While the DJI Mavic Pro went buzzing around, some of the players tried to take it down with baseballs. But smacking a drone in the air is tougher than nailing a strike. And so the drone kept flying, delaying the game for about nine minutes. The Pirates even took to social media:
And that sparked…
A couple of witty responses, including this one from the Colorado Rockies:
And that wasn’t all.
As we all know, this just wasn’t cool. It’s against the rules, it messes up play, inconveniences everyone – and gives drones a bad name. Here’s the actual incident:
We’re unlikely to ever know what the pilot was thinking. It’s possible they thought this might be okay because there was no one in the stands. While that would have mitigated risk, it does not negate the fact this was an illegal flight.
Facilities that want to protect themselves against drones are increasingly going with technology that can either detect or disable a UAV. DJI’s Aeroscope system, for example, has been put into use at airports and during air shows. It’s capable of detecting not only the make, position, and trajectory of any DJI model drone, but also pinpoint the location of the pilot. When this system was used temporarily at an international air show in Canada, organizers and law enforcement were very impressed with the results. (FYI, if you interested, the person at DJI to contact is Jeremy Gulley.)
Take ’em down…
There are, of course, other options.
For those who prefer jamming with electronic signals, companies like Bravo Zulu Secure have products that can be dispatched — on land or at sea — to detect and disable drones from a distance.

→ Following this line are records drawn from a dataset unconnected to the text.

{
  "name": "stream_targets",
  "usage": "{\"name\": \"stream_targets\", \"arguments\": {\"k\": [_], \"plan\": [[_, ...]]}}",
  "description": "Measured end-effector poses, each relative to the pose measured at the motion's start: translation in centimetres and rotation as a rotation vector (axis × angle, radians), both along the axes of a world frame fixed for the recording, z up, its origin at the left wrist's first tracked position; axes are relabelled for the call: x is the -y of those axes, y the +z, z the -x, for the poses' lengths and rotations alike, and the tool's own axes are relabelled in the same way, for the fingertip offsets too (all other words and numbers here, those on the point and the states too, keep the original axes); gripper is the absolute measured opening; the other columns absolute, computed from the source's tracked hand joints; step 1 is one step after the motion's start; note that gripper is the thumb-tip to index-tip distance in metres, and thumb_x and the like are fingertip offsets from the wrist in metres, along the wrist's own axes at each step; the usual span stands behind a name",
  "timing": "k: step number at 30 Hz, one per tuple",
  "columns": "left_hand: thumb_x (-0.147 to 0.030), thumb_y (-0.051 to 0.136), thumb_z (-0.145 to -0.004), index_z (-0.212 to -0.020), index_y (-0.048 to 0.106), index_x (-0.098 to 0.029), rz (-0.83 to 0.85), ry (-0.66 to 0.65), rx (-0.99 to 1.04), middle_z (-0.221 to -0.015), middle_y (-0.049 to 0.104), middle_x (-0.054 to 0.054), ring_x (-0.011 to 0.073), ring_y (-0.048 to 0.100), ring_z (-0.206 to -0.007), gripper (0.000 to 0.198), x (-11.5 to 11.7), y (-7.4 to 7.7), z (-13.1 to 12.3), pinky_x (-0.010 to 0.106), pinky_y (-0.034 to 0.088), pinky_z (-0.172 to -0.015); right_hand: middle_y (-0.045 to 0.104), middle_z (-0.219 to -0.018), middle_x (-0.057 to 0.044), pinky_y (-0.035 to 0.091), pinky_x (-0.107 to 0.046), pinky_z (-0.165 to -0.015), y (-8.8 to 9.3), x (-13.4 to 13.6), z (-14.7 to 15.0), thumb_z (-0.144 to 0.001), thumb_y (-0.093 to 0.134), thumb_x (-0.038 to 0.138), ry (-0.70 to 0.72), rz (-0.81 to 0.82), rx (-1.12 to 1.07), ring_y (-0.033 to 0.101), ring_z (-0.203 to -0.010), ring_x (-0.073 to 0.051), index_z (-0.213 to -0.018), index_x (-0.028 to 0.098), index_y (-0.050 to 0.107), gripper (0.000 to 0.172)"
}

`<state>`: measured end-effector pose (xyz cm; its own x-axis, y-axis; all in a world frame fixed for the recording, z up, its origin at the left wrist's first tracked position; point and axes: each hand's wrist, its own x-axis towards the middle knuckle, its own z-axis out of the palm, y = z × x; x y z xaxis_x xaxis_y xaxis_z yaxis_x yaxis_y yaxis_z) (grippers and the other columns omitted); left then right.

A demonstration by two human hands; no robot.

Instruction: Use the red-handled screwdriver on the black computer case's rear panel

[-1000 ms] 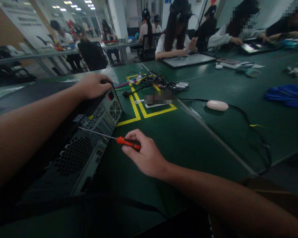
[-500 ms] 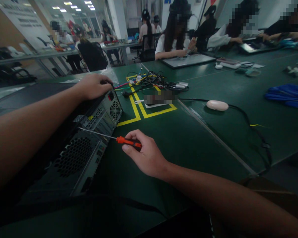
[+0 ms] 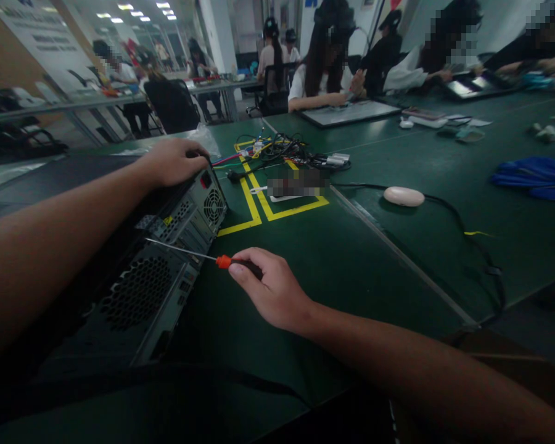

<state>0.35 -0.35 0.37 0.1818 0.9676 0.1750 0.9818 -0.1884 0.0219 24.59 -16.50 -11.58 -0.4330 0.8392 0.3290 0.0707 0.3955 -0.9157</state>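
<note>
A desktop computer case (image 3: 152, 290) lies on its side on the green table (image 3: 351, 265), its rear panel with fan grilles facing me. My left hand (image 3: 173, 161) rests on the case's far top corner, fingers curled over the edge. My right hand (image 3: 271, 287) is closed on a screwdriver (image 3: 198, 254) with an orange handle. Its thin metal shaft points left, and the tip touches the rear panel near the middle.
Yellow tape lines (image 3: 259, 206), a tangle of cables (image 3: 287, 151) and a white power strip lie beyond the case. A pale oval mouse (image 3: 403, 196) with a black cord sits to the right; blue cloth (image 3: 536, 177) at far right. Other people work at the far tables.
My right hand's fingers have closed further over the orange handle, hiding most of it. The screwdriver tip stays on the rear panel; the left hand has not moved.
</note>
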Motion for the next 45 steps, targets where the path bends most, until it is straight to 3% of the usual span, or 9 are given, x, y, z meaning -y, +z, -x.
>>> {"name": "stream_targets", "arguments": {"k": [5,10,36,45], "plan": [[-0.046,0.041,-0.09,-0.133,0.073,-0.011,0.002,0.022,0.03,-0.132,0.073,0.016,0.0336,0.065,-0.122,0.064,0.16,0.06,-0.19,0.045,0.048,-0.109,0.064,-0.089,0.001,0.046,-0.029,-0.07,0.19,0.46,-0.15,-0.1,0.065,0.034,0.096,0.068,-0.027,0.06,-0.074,-0.015,-0.116,0.02,0.06,0.022],[-0.048,0.042,-0.089,-0.132,0.074,-0.011,0.012,0.028,0.025,-0.133,0.073,0.018,0.0363,0.065,-0.123,0.065,0.05,0.16,-0.16,0.049,0.048,-0.109,0.064,-0.09,0.002,0.049,-0.032,-0.074,0.38,0.45,-0.31,-0.092,0.068,0.023,0.091,0.044,-0.019,0.063,-0.079,-0.017,-0.108,0.023,0.055,0.021],[-0.048,0.043,-0.088,-0.132,0.074,-0.013,0.005,0.031,0.024,-0.132,0.074,0.014,0.0324,0.066,-0.122,0.064,0.06,0.13,-0.15,0.043,0.049,-0.109,0.065,-0.092,0.001,0.047,-0.029,-0.071,0.34,0.41,-0.27,-0.096,0.067,0.029,0.073,0.068,-0.02,0.06,-0.077,-0.016,-0.108,0.022,0.059,0.016],[-0.049,0.042,-0.088,-0.133,0.073,-0.009,0.022,0.021,0.016,-0.134,0.072,0.02,0.0378,0.065,-0.123,0.068,0.03,0.23,-0.21,0.049,0.048,-0.109,0.069,-0.096,-0.001,0.048,-0.031,-0.077,0.57,0.34,-0.49,-0.097,0.068,0.034,0.024,0.019,0.002,0.062,-0.081,-0.017,-0.104,0.021,0.064,0.016]]}}
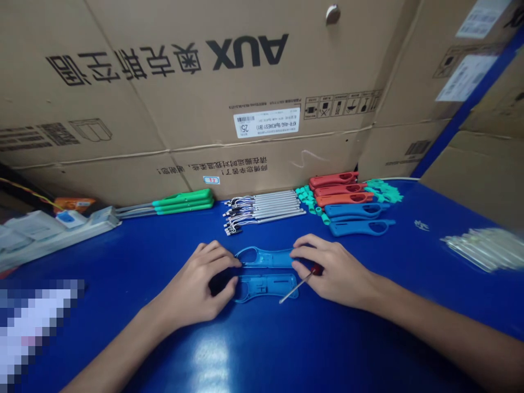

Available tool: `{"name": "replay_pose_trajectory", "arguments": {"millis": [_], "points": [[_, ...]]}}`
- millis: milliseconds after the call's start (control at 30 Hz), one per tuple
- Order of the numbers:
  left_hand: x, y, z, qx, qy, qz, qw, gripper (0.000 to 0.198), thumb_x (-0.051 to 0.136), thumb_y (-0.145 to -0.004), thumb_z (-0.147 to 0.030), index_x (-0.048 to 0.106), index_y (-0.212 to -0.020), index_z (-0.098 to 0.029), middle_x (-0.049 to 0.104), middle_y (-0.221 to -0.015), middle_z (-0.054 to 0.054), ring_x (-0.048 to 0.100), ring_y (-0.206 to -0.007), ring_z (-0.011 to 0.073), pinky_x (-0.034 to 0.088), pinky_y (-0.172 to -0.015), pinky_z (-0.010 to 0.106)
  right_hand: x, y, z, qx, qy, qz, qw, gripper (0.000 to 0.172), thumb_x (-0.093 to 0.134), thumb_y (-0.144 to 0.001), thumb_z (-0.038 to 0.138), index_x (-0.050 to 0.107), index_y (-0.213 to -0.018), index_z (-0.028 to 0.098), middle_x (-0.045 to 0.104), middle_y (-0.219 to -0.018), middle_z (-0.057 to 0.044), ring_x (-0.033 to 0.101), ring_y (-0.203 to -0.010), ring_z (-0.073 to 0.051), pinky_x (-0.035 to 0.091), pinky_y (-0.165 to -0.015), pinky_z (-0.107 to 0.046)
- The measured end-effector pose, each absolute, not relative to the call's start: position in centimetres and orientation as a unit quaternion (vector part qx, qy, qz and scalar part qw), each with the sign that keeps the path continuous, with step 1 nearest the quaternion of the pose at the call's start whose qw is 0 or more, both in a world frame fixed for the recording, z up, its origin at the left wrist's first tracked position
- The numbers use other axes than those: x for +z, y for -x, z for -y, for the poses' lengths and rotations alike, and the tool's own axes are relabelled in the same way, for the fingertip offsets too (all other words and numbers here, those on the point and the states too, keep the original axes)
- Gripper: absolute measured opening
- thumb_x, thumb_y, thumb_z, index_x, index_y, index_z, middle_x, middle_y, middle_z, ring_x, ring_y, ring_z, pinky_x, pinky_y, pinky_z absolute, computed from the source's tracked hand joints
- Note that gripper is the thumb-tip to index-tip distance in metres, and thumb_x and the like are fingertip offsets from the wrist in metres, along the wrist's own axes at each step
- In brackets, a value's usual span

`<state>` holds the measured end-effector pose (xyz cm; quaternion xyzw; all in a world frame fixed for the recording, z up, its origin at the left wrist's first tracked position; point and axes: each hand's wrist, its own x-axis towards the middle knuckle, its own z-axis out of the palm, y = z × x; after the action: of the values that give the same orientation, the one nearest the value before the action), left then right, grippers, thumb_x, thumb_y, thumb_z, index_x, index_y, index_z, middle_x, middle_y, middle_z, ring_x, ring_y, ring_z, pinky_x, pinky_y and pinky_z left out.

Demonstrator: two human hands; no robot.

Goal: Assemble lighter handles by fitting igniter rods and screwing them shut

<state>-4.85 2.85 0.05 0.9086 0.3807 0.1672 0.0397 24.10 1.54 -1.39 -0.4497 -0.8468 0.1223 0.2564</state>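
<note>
Two blue plastic shell halves, shaped like long-nosed lighter handles, lie inner side up on the table, one behind the other. At the left ring end of the far shell half (270,258), my left hand (204,281) pinches the edge with its fingertips. Its thumb reaches the ring of the near shell half (266,285). A screwdriver (295,289) with a red handle is tucked in my right hand (333,267), its metal shaft slanting down left over the near half's right end. The right fingertips also touch the right end of the far half.
Behind my hands lie several metal tubes with wires (274,206), small green caps (309,197), and red, orange and blue shells (360,226). Green-handled lighters (184,202) and a power strip (98,221) are left; clear-wrapped sticks (487,248) right. A cardboard wall (184,120) stands behind.
</note>
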Motion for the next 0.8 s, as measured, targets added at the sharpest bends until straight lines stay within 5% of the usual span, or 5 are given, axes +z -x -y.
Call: {"name": "replay_pose_trajectory", "arguments": {"millis": [300, 800], "points": [[-0.3, 4.3, -2.6, 0.171, -0.908, -0.377, 0.062, 0.015, 0.052, -0.095, -0.027, 0.066, -0.093, -0.021, 0.069, -0.091, 0.004, 0.059, -0.084, 0.0215, 0.041, -0.084, 0.044, -0.2, -23.7, -1.1, 0.167, 0.462, 0.853, 0.175, 0.018, 0.059, -0.087, 0.024, 0.076, -0.093, 0.022, 0.059, -0.119, -0.008, 0.055, -0.057, -0.007, 0.050, -0.065, -0.030], [0.2, 3.8, -1.9, 0.181, -0.916, -0.347, 0.092, 0.013, 0.053, -0.092, -0.020, 0.065, -0.089, -0.020, 0.068, -0.084, 0.002, 0.058, -0.081, 0.0194, 0.037, -0.080, 0.038, -0.6, -23.9, -1.2, 0.170, 0.451, 0.857, 0.181, 0.014, 0.059, -0.083, 0.014, 0.071, -0.081, 0.020, 0.058, -0.115, -0.005, 0.047, -0.056, -0.006, 0.043, -0.061, -0.027]]}}
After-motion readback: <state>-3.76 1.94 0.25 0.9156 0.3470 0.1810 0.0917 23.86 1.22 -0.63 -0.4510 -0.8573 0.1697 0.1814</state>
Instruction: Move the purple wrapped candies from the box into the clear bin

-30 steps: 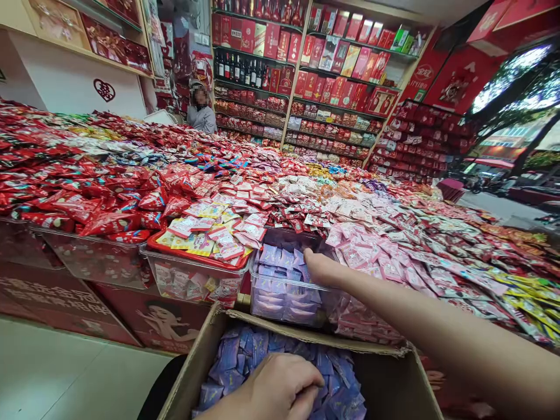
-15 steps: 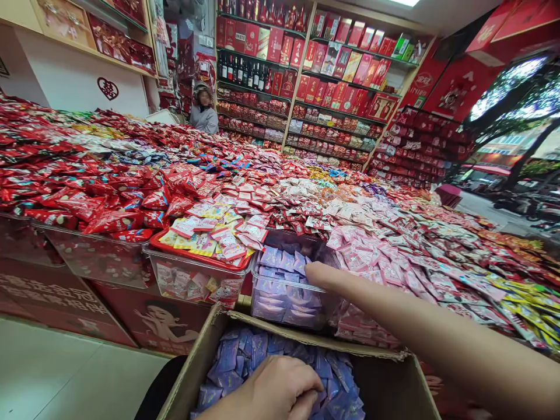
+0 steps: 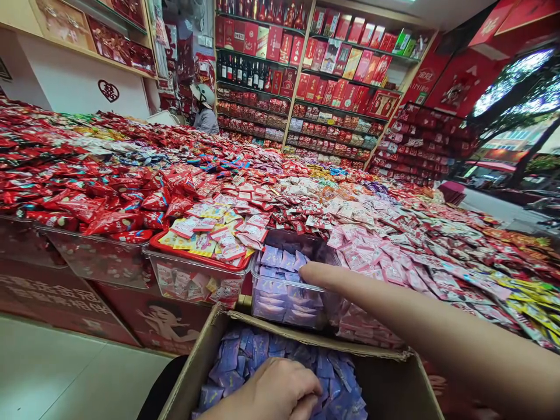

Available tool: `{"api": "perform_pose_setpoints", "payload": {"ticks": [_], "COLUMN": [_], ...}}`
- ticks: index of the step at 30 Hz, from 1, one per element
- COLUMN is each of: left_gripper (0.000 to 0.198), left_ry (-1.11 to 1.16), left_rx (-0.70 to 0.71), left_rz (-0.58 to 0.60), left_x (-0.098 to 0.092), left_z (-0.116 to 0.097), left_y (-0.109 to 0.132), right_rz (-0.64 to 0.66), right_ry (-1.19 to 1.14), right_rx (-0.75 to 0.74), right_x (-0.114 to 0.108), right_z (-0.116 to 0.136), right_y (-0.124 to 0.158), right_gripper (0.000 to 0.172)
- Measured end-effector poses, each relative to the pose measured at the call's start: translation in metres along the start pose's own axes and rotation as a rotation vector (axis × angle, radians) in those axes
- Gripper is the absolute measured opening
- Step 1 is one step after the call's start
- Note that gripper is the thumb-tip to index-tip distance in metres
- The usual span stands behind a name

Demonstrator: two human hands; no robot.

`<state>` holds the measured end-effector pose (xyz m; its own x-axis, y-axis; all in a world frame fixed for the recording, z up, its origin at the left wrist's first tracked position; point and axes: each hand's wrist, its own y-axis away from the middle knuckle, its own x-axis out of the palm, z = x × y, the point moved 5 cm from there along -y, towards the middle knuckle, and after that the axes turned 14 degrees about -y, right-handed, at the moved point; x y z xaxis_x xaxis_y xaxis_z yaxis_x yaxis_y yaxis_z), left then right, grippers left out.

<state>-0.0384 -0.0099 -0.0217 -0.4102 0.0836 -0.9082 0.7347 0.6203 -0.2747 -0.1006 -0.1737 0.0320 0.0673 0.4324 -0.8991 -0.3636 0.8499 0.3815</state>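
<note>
Over purple candy packets [image 3: 227, 356] in a cardboard box [image 3: 301, 336], my left hand [image 3: 280, 385] rests with its fingers curled inward. Whatever those fingers hold, if anything, is hidden beneath them. My right hand [image 3: 315, 273] reaches over the rim of a clear plastic bin [image 3: 326, 291]; it bends down inside, so its fingers are out of sight. Rows of purple packets [image 3: 284, 261] lie stacked in this bin, just left of my right hand.
Left of the bin stands another clear bin with a red rim [image 3: 196, 259], heaped with pink and yellow packets. Pink packets [image 3: 367, 251] pile up on the right. Red packets [image 3: 118, 198] cover the left. A person in a helmet [image 3: 205, 111] is at the back.
My right hand has shifted slightly left in the bin. My left hand stays almost still on the packets. The person at the back has turned their head sideways.
</note>
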Motion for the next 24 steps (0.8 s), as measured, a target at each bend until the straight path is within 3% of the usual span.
{"api": "perform_pose_setpoints", "payload": {"ticks": [6, 12, 16, 21, 24], "left_gripper": [0.005, 0.018, 0.014, 0.008, 0.004], "left_ry": [-0.093, -0.056, -0.064, -0.156, -0.22], "left_rx": [0.061, 0.019, 0.029, 0.079, 0.101], "left_rz": [0.004, 0.044, 0.097, 0.116, 0.191], "left_x": [0.013, 0.012, 0.016, 0.023, 0.031], "left_z": [0.005, 0.001, 0.0, 0.004, 0.007], "left_y": [-0.006, 0.0, -0.002, -0.006, -0.006], "right_rz": [0.007, 0.103, 0.158, 0.088, 0.069], "right_ry": [-0.025, 0.042, 0.12, 0.204, 0.23], "right_rx": [-0.014, -0.095, -0.142, -0.182, -0.232], "right_x": [-0.004, 0.0, 0.001, -0.004, -0.005], "right_z": [0.002, -0.001, 0.004, 0.007, 0.008], "right_y": [0.004, 0.007, 0.01, 0.012, 0.014], "right_gripper": [0.013, 0.033, 0.035, 0.037, 0.044]}}
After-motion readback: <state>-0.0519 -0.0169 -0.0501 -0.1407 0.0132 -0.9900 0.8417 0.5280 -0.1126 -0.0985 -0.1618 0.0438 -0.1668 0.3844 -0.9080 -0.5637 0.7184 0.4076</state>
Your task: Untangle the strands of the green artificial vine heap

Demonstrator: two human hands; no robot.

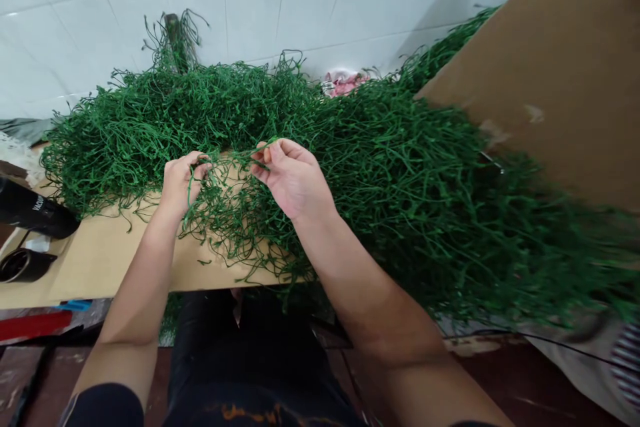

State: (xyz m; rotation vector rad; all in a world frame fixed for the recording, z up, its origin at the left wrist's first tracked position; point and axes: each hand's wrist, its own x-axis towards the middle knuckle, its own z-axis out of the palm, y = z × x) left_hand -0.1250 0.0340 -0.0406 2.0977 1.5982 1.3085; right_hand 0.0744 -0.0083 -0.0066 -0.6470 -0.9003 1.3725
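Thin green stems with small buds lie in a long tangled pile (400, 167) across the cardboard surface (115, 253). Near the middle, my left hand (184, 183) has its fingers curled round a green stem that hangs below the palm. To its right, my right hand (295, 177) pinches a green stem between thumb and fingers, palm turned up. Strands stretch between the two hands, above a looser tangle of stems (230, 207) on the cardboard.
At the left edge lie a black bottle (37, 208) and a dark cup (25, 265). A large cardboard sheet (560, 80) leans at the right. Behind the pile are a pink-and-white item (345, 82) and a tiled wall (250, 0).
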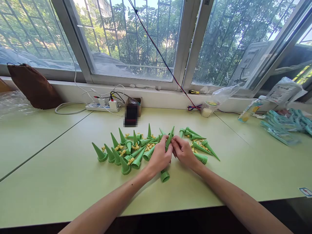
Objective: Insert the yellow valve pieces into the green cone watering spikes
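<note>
My left hand (159,155) is closed around a green plastic watering spike (170,138), its pointed tip sticking up and away from me. Pressed against it on the right, my right hand (184,152) pinches at the spike's side; whatever lies between those fingertips is hidden. Below my left hand a loose green cone (165,176) lies with its round open end toward me. To the left stand and lie several more green spikes (99,152), mixed with small yellow valves (131,161). Another group of green spikes (211,150) and yellow pieces lies just right of my right hand.
Along the sill are a power strip (103,108) with cables, a small box (138,105), a plastic bag (208,109) and a bottle (251,110). Teal packaged items (280,126) lie far right, a brown bag (34,86) far left. The table's front edge (195,208) runs beneath my forearms.
</note>
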`<action>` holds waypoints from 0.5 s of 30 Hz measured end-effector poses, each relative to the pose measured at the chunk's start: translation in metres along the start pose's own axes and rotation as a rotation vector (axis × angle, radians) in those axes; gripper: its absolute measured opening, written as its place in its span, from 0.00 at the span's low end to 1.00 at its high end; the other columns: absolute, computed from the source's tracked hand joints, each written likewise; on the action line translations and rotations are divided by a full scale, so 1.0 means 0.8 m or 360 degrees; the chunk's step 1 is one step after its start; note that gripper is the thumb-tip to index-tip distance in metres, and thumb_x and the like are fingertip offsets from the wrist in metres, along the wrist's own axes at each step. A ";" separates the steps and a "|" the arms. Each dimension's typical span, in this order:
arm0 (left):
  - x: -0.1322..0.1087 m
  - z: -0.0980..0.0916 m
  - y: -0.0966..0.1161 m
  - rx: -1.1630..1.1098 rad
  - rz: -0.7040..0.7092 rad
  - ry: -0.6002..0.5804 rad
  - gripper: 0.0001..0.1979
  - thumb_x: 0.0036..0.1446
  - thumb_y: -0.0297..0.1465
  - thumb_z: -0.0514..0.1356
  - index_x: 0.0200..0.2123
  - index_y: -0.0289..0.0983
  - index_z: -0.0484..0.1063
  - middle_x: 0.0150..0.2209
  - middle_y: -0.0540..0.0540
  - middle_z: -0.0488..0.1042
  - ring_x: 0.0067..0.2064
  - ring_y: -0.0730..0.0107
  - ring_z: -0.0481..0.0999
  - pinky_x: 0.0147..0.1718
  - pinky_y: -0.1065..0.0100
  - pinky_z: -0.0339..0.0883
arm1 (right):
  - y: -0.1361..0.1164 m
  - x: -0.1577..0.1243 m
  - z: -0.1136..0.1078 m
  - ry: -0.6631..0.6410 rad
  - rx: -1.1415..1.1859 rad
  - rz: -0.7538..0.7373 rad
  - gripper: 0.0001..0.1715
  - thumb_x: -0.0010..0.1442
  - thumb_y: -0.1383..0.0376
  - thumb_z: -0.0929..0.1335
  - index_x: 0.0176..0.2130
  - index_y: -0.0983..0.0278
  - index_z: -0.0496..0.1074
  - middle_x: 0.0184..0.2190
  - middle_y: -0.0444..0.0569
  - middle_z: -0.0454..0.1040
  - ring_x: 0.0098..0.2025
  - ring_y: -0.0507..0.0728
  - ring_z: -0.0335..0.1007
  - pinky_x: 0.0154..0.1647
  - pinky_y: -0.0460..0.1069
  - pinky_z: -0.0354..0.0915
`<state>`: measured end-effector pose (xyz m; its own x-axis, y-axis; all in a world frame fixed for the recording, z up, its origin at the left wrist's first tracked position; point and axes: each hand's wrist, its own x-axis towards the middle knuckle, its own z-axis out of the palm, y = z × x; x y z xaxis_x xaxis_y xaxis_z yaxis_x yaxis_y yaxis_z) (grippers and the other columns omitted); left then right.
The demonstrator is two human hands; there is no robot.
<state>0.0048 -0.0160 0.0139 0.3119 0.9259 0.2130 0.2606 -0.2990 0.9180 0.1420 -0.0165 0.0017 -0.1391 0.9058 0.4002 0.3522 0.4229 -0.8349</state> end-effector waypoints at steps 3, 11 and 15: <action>0.000 0.000 -0.001 0.0013 -0.0001 -0.0003 0.17 0.63 0.35 0.51 0.53 0.37 0.62 0.20 0.54 0.69 0.16 0.74 0.69 0.18 0.75 0.62 | 0.000 0.000 0.000 0.0007 -0.0027 0.0001 0.16 0.68 0.58 0.60 0.29 0.61 0.60 0.17 0.39 0.60 0.19 0.50 0.55 0.22 0.46 0.53; 0.002 0.000 -0.008 0.0107 -0.0027 0.0000 0.18 0.62 0.35 0.51 0.53 0.37 0.62 0.18 0.55 0.67 0.17 0.72 0.69 0.20 0.73 0.62 | -0.001 0.001 -0.001 -0.0045 -0.0043 0.0011 0.17 0.68 0.58 0.59 0.28 0.60 0.57 0.16 0.39 0.59 0.19 0.51 0.54 0.22 0.46 0.53; 0.001 -0.001 -0.010 0.0139 0.0006 0.0016 0.15 0.62 0.34 0.52 0.51 0.37 0.64 0.19 0.54 0.68 0.19 0.72 0.69 0.23 0.72 0.62 | -0.001 0.002 -0.002 -0.0067 -0.0044 0.0007 0.17 0.68 0.58 0.59 0.27 0.60 0.57 0.17 0.39 0.60 0.19 0.51 0.54 0.22 0.47 0.53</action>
<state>0.0024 -0.0123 0.0067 0.3042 0.9268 0.2201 0.3381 -0.3211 0.8846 0.1429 -0.0156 0.0035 -0.1758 0.9082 0.3798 0.3785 0.4185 -0.8256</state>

Tools like these are becoming a standard deterrent for cargo ships navigating parts of the high seas known for non-baseball playing ‘Pirates.’ Plenty of ocean-going bandits have taken to using drones to scope out potential targets from several kilometers away to determine the defense capabilities of these ships. Disruptive weapons like those above can simply bring those drones down before they send back data to criminals.
The pilot outside Target Park wasn’t in the same league as high-seas pirates, but they have one thing in common: They were definitely breaking the law.